Twigg v Gibb, round 4
This may be the last of this spat: Stephen Twigg, Labour’s education spokesman, has replied to Nick Gibb, the Schools Minister, about the sale of school playing fields.
Twigg is slowly clawing back lost ground. Having withdrawn the allegation that Michael Gove “tried to cover up” the sale of 10 playing fields, he now apologises for the words, which The Daily Telegraph used in error.
(Apologies_for_outbreak_of_blog_uselessness here. I don’t know how else to force the following text to the end of the images.)

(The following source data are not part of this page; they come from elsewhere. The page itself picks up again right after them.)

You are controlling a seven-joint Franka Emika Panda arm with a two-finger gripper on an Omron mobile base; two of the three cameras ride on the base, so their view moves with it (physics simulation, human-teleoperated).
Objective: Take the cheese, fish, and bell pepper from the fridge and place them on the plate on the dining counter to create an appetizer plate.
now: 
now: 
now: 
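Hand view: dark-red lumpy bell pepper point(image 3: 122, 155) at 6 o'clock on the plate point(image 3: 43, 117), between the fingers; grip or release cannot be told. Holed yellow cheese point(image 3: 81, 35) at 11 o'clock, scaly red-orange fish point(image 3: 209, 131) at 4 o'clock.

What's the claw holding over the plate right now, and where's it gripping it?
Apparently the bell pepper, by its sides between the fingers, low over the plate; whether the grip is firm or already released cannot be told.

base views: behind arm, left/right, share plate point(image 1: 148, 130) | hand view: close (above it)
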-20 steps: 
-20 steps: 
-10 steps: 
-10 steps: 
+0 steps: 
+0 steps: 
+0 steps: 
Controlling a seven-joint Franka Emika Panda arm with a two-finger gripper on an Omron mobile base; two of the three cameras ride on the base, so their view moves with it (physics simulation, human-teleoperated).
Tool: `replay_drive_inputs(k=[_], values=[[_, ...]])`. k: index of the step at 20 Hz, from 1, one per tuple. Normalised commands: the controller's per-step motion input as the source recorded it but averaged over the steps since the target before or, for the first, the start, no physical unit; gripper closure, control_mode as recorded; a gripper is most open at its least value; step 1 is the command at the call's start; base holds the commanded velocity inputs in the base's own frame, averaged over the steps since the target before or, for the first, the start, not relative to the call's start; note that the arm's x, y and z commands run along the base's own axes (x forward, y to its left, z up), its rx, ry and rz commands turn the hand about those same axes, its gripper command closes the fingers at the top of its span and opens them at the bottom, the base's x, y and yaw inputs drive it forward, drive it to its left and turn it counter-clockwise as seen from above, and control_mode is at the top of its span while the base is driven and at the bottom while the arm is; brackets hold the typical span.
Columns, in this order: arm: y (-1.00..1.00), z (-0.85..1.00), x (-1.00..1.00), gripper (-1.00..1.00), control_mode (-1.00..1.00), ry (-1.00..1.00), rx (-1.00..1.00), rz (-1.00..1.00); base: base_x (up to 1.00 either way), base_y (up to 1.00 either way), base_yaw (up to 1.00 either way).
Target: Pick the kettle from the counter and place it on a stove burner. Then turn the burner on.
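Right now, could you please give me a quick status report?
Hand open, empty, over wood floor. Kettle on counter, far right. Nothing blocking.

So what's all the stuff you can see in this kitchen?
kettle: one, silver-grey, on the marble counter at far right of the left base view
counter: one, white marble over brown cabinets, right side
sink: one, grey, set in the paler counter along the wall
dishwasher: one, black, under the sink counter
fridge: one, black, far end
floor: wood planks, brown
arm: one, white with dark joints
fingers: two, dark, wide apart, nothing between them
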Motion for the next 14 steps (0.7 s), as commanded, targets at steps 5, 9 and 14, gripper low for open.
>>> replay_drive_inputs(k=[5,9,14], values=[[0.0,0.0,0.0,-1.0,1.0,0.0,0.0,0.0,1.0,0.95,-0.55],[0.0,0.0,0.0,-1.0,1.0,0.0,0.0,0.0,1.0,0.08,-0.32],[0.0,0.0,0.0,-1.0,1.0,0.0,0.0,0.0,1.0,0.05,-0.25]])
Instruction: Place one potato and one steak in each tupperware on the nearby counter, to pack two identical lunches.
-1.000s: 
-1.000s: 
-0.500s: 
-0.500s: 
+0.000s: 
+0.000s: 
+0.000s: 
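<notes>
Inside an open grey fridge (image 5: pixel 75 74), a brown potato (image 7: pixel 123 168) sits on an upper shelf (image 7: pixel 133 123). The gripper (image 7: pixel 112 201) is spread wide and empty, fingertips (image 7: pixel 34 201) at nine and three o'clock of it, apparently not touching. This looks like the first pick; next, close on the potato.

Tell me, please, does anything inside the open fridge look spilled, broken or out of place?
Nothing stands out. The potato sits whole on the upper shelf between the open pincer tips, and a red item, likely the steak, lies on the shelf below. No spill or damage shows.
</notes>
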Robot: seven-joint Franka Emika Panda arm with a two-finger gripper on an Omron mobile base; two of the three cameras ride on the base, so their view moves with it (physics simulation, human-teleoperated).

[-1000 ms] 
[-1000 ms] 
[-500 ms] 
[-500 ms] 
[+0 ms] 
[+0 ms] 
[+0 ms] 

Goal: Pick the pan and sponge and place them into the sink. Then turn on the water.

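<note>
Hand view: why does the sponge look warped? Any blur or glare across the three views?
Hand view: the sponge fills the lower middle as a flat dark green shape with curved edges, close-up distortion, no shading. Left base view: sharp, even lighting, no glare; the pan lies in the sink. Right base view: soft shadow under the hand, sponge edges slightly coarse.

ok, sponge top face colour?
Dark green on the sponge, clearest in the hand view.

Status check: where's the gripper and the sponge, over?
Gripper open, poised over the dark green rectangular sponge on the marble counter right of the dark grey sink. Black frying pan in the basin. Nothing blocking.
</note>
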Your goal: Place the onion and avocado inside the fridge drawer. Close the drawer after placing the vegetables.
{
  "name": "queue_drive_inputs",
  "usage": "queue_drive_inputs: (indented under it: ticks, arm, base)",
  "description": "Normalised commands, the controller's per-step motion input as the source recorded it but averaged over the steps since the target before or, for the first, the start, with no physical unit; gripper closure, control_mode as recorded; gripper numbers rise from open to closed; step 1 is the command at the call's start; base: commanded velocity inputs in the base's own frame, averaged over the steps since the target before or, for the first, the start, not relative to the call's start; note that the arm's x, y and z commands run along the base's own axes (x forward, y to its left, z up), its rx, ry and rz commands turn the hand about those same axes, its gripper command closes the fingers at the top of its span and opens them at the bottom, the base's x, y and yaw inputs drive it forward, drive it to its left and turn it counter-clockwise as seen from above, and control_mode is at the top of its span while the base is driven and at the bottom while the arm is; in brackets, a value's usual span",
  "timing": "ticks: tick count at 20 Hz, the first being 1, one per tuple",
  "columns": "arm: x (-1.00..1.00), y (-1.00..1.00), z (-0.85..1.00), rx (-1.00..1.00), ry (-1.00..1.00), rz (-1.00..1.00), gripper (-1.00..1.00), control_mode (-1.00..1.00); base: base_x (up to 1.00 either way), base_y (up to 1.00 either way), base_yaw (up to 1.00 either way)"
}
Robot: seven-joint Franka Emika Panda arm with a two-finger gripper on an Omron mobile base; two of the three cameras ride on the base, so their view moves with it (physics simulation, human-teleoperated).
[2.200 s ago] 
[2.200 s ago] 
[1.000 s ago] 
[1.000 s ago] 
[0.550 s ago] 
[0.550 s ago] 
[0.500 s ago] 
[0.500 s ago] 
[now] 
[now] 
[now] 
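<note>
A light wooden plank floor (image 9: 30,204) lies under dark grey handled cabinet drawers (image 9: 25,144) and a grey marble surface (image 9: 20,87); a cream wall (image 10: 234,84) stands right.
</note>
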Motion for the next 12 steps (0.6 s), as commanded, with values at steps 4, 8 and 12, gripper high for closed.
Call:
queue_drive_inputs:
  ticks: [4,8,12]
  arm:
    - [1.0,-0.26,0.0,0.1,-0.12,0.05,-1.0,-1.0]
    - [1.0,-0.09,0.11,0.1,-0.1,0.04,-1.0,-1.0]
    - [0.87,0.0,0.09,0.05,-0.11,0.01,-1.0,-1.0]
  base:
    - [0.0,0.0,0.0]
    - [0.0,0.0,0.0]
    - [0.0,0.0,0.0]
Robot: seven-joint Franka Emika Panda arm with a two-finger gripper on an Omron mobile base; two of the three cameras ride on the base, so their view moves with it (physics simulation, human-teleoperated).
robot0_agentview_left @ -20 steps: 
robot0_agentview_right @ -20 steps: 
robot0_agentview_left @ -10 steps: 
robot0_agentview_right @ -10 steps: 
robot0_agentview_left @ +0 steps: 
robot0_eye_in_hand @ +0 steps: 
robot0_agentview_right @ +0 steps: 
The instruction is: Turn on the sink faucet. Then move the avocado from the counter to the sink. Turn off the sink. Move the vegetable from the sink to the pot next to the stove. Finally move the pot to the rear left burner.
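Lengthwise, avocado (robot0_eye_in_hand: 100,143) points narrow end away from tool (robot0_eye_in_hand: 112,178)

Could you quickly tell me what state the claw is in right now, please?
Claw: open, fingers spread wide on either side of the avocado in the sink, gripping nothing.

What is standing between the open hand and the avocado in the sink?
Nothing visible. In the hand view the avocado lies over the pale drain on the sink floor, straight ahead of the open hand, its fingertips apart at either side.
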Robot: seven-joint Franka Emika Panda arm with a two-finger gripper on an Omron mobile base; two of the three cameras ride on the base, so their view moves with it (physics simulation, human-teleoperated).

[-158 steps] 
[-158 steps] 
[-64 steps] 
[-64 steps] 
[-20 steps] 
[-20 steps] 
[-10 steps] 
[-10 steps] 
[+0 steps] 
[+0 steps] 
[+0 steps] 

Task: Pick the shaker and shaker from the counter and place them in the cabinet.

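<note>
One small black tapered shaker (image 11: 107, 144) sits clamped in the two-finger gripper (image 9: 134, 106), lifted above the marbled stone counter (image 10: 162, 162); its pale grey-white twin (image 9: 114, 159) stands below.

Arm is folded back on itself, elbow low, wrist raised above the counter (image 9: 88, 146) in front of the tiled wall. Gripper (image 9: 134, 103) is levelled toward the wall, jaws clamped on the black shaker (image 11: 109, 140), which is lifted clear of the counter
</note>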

Meanwhile, and I hardly dare start another dust-up, a transcript of Twigg’s interview with The Guardian was published yesterday, and in it he seems to want to curtail even further than Ed Balls did as Schools Secretary the freedom of academies to decide their own curriculum:
I’ve always believed in schools having independence and flexibility. I believe in school autonomy, but I think there’s a certain basic entitlement parents and children expect of a state funded school. The national curriculum [for example] should apply to academies and free schools.
Perhaps he misspoke, but academies are exempt from many of the requirements of the National Curriculum. Ed Balls in 2008 required new academies to follow the National Curriculum in core subjects. I had hoped that Twigg, a moderniser, would want to tilt Labour policy further in favour of “independence and flexibility”, rather than back in the Ballsian direction.
I wonder what Andrew Adonis, the architect of the academies policy, would make of it?